Perhaps if I had published this tale, which I have had for a long time
in my mind, under the title of First Command, no suggestion of the
Supernatural would have been found in it by any impartial reader,
critical or otherwise. I will not consider here the origins of the
feeling in which its actual title, The Shadow-Line, occurred to my mind.
Primarily the aim of this piece of writing was the presentation of
certain facts which certainly were associated with the change from
youth, carefree and fervent, to the more self-conscious and more
poignant period of maturer life. Nobody can doubt that before the
supreme trial of a whole generation I had an acute consciousness of the
minute and insignificant character of my own obscure experience. There
could be no question here of any parallelism. That notion never entered
my head. But there was a feeling of identity, though with an enormous
difference of scale--as of one single drop measured against the bitter
and stormy immensity of an ocean. And this was very natural too. For
when we begin to meditate on the meaning of our own past it seems to
fill all the world in its profundity and its magnitude. This book was
written in the last three months of the year 1916. Of all the subjects
of which a writer of tales is more or less conscious within himself this
is the only one I found it possible to attempt at the time. The depth
and the nature of the mood with which I approached it is best expressed
perhaps in the dedication which strikes me now as a most
disproportionate thing--as another instance of the overwhelming
greatness of our own emotion to ourselves.
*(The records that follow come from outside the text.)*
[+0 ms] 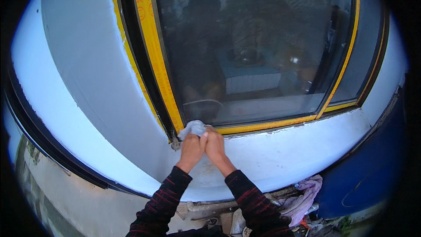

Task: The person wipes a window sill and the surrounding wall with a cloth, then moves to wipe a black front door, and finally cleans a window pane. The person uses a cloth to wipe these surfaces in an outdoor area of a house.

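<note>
Both my hands meet at the lower left corner of a sliding window, around a crumpled pale cloth (194, 127). My left hand (191, 148) grips the cloth from the near side. Beside it, touching, my right hand (214, 143) is closed on the cloth's right part, though its fingertips are partly hidden. The cloth lies against the glass pane (250, 102) and the bottom of the window frame (266, 126), which is covered with yellow protective film. Under my wrists runs the white window sill (279, 153).
A grey-white window reveal (88, 49) rises on the left. Below the sill, a purple towel (304, 197) hangs over clutter beside a large dark blue surface (368, 164). Concrete ground (65, 191) shows at lower left. Dim reflections cover the glass.
</note>
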A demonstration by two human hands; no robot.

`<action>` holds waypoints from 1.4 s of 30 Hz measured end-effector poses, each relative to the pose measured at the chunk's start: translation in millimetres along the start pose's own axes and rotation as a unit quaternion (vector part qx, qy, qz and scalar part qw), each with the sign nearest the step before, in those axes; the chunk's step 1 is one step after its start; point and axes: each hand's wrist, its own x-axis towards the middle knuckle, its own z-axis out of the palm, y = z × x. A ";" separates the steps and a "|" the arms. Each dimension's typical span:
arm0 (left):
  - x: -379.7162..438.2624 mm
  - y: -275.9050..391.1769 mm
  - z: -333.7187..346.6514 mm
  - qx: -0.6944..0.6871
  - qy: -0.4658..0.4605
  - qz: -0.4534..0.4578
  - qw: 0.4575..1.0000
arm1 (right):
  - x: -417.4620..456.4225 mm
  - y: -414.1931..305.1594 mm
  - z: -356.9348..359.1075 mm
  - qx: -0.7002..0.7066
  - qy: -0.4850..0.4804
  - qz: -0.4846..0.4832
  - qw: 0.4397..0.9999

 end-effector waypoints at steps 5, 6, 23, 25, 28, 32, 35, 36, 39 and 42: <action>13.9 53.0 51.5 -0.060 -0.110 0.040 0.991 | -0.8 41.2 -65.9 -0.139 0.020 0.077 0.987; 13.5 65.4 57.6 -0.090 -0.025 0.064 0.994 | 1.5 44.1 -73.5 -0.109 0.053 0.065 0.990; -58.9 75.5 -77.0 -0.370 0.072 -0.070 0.924 | 2.1 -92.6 -112.1 0.204 -0.115 0.134 0.963; -66.6 95.3 -77.0 -0.426 0.057 -0.049 0.902 | -6.6 -111.2 -148.5 0.107 -0.053 0.016 0.993; -73.3 126.8 -73.9 -0.406 0.031 0.054 0.912 | -21.2 -124.4 -204.5 0.024 -0.030 -0.049 0.998; -73.3 180.5 -85.0 -0.374 0.045 0.173 0.910 | -40.0 -142.7 -273.6 -0.107 0.044 -0.137 0.984; -67.7 205.8 -68.9 -0.305 0.091 0.284 0.905 | -47.5 -123.6 -306.0 -0.256 0.050 -0.113 0.959; -59.6 199.1 -53.6 -0.275 0.056 0.273 0.920 | -52.1 -113.7 -314.8 -0.310 0.002 -0.053 0.949; -37.4 225.8 -66.8 -0.250 0.071 0.332 0.907 | -37.7 -125.2 -345.1 -0.349 0.047 -0.034 0.935; -20.6 248.7 -96.8 -0.253 0.129 0.387 0.877 | -27.2 -158.2 -358.1 -0.255 0.126 -0.091 0.954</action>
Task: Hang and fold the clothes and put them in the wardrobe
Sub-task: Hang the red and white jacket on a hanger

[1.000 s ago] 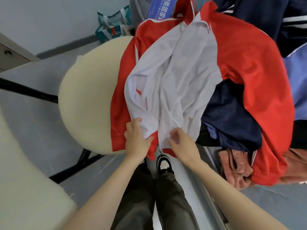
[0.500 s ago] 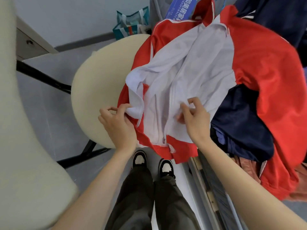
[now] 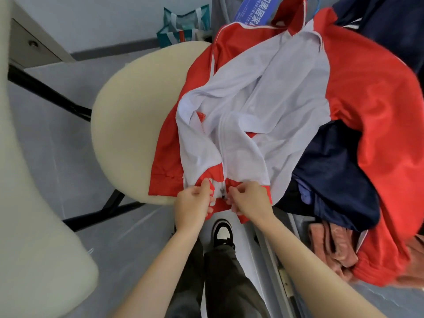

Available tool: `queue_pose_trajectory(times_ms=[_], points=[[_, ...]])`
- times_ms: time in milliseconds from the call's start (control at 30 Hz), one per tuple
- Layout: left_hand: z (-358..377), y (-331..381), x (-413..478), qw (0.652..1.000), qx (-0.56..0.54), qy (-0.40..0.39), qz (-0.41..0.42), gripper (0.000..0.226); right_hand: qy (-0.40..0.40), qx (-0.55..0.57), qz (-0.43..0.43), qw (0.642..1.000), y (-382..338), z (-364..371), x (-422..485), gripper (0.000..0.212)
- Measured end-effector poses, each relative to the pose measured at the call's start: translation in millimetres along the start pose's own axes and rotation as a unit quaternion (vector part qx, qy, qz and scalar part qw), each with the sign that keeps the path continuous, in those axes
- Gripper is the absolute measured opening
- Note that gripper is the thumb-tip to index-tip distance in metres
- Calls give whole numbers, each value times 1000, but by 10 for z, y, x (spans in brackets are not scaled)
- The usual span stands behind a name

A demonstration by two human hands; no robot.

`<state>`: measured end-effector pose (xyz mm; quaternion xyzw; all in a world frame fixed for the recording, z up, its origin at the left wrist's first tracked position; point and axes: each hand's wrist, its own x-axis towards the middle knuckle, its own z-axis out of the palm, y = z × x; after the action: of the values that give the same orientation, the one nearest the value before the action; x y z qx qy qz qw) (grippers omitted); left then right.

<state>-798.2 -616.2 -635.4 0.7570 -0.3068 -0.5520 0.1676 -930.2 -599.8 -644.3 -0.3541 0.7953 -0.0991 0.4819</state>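
Cream chair seat [image 3: 128, 125], right edge: red-white jacket [image 3: 252, 115] draped; left hand [image 3: 192, 204], right hand [image 3: 249, 199] pinch hem beside zipper [image 3: 222, 193].

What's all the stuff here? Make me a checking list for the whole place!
Surface: cream seat, partly under the jacket.
Job's things: red jacket, white lining up; navy garment and pink garment beside it.
Clutter: teal bag behind the seat.
Grippers: left hand and right hand each pinch the jacket's hem, either side of the zip.
Cables: nothing seen.
Surroundings: grey floor.
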Motion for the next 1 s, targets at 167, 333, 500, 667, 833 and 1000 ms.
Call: queue_pose_trajectory(times_ms=[167,333,500,667,833,1000], points=[[123,104,97,967,-152,-91,-184,22,-47,321,196,925,134,232,-40,27],[204,279,188,920,-298,-102,-233,16,-5,453,249,856,103,280,-52,15],[135,264,280,907,-318,-138,-240,33,-86,568,233,785,96,169,-81,10],[28,255,200,883,-389,-157,-211,15,-169,620,165,748,140,-44,-194,11],[-72,204,27,872,-410,-178,-197,26,-194,634,123,739,148,-33,-351,26],[-145,143,-81,905,-337,-201,-164,15,-218,640,83,732,173,-10,-454,11]])
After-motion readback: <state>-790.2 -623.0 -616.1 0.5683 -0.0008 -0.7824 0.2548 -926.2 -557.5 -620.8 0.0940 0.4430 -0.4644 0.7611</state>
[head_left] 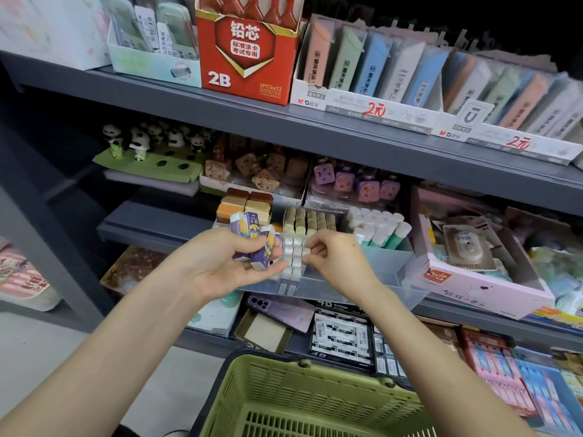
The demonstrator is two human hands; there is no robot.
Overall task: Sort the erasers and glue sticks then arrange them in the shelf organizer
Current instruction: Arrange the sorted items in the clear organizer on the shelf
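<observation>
A: So, what does the head view show of the left hand (220, 263)?
B: It is palm up in front of the middle shelf (151, 227), fingers (272, 268) curled round several blue-sleeved erasers (252, 239).
A: And the right hand (337, 258)?
B: Its fingers (316, 247) pinch one small white eraser (305, 251) at the edge of a block of white erasers (293, 263) standing in the clear organizer (378, 274) on that shelf.
A: The glue sticks (380, 230)?
B: Upright, white caps up, in the organizer's right-hand part, near the block. Brown erasers (246, 203) are stacked behind the left hand; a green basket (299, 398) sits below both arms.
</observation>
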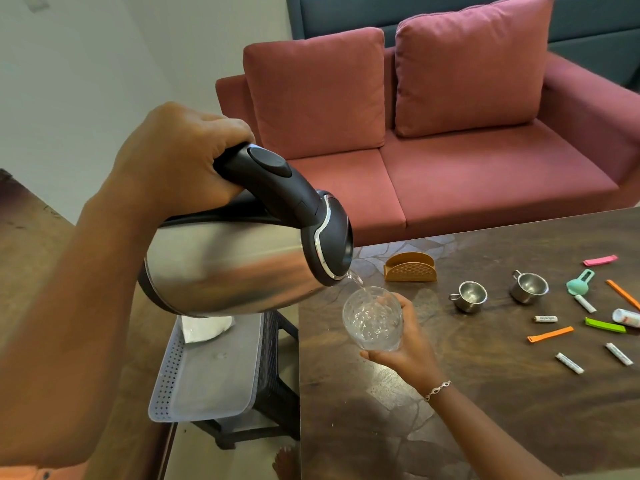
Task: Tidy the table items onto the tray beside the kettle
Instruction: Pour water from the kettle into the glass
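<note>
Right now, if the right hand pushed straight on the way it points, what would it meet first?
Likely the kettle: the right hand, gripping the glass, points toward its tilted steel body. Depth is uncertain.

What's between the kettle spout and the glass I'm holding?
In the head view, only a thin stream of water runs from the spout of the kettle into the glass in the right hand.

From my remote feed I see a pink-red two-seat sofa with two matching back cushions beyond the far edge of the dark wooden tabletop, a dark teal panel behind it, a plain pale wall at left, and a black lattice stool by the tabletop's left edge.
</note>
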The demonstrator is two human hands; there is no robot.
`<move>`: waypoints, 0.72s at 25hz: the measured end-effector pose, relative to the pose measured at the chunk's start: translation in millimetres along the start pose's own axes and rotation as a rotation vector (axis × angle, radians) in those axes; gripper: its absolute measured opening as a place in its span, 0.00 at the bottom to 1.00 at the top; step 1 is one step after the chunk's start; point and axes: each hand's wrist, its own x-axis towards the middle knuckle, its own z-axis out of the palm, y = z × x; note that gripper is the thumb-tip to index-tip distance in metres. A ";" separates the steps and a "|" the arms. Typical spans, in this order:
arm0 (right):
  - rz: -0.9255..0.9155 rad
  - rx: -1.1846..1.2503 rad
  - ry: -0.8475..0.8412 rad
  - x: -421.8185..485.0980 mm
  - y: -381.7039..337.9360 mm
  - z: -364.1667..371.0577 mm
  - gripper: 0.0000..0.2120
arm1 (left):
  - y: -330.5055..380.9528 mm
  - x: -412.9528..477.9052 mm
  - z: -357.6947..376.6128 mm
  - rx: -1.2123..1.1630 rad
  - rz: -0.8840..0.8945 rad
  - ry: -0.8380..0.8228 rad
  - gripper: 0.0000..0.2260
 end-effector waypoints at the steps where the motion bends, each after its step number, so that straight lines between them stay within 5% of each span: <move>1: -0.003 0.002 0.002 0.1 0.2 0.2 0.41 | -0.6 -0.1 0.1 0.003 -0.002 -0.004 0.16; 18: 0.002 0.019 -0.008 1.1 1.8 -3.7 0.42 | -2.0 5.3 -1.6 0.045 0.002 -0.011 0.06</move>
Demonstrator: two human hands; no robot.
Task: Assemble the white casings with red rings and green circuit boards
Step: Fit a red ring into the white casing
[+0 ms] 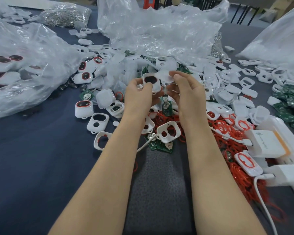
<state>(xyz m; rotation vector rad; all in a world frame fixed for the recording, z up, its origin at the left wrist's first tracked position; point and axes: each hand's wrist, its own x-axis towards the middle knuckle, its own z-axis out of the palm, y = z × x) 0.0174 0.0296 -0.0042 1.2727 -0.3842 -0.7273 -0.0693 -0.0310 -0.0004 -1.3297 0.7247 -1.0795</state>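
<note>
**While the left hand grips the casing, the mating piece sits just right of it**

Left hand (139,94) holds one white casing (151,81), fingers curled round its lower edge and thumb on the face. The side with the dark oval opening is turned up toward the camera. Its long axis looks tilted, running from up-left to down-right, though I can't fix that exactly.

Right hand (187,92) is level with the left and close to it. Thumb and fingers appear to pinch a translucent white piece (164,75), which is just beside the casing's right edge. I can't tell whether the two touch.

My read is that the next move is a short inward closing of the gap, right toward left. The piece needs to be squared to the casing's tilt first.

Feed stock:
- Green circuit boards (166,106) lie directly below and between the hands.
- The red rings (227,131) are heaped below and to the right, nearer the right hand.
- Loose casings (168,131) lie on the tabletop (32,158) under both forearms.
</note>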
This much having been said I may pass on now to a few remarks about the
mere material of the story. As to locality it belongs to that part of
the Eastern Seas from which I have carried away into my writing life the
greatest number of suggestions. From my statement that I thought of this
story for a long time under the title of First Command the reader may
guess that it is concerned with my personal experience. And as a matter
of fact it _is_ personal experience seen in perspective with the eye of
the mind and coloured by that affection one can't help feeling for such
events of one's life as one has no reason to be ashamed of. And that
affection is as intense (I appeal here to universal experience) as the
shame, and almost the anguish with which one remembers some unfortunate
occurrences, down to mere mistakes in speech, that have been perpetrated
by one in the past. The effect of perspective in memory is to make
things loom large because the essentials stand out isolated from their
surroundings of insignificant daily facts which have naturally faded out
of one's mind. I remember that period of my sea-life with pleasure
because begun inauspiciously it turned out in the end a success from a
personal point of view, leaving a tangible proof in the terms of the
letter the owners of the ship wrote to me two years afterwards when I
resigned my command in order to come home. This resignation marked the
beginning of another phase of my seaman's life, its terminal phase, if I
may say so, which in its own way has coloured another portion of my
writings. I didn't know then how near its end my sea-life was, and
therefore I felt no sorrow except at parting with the ship. I was sorry
also to break my connection with the firm which owned her and who were
pleased to receive with friendly kindness and give their confidence to a
man who had entered their service in an accidental manner and in very
adverse circumstances. Without disparaging the earnestness of my purpose
I suspect now that luck had no small part in the success of the trust
reposed in me. And one cannot help remembering with pleasure the time
when one's best efforts were seconded by a run of luck.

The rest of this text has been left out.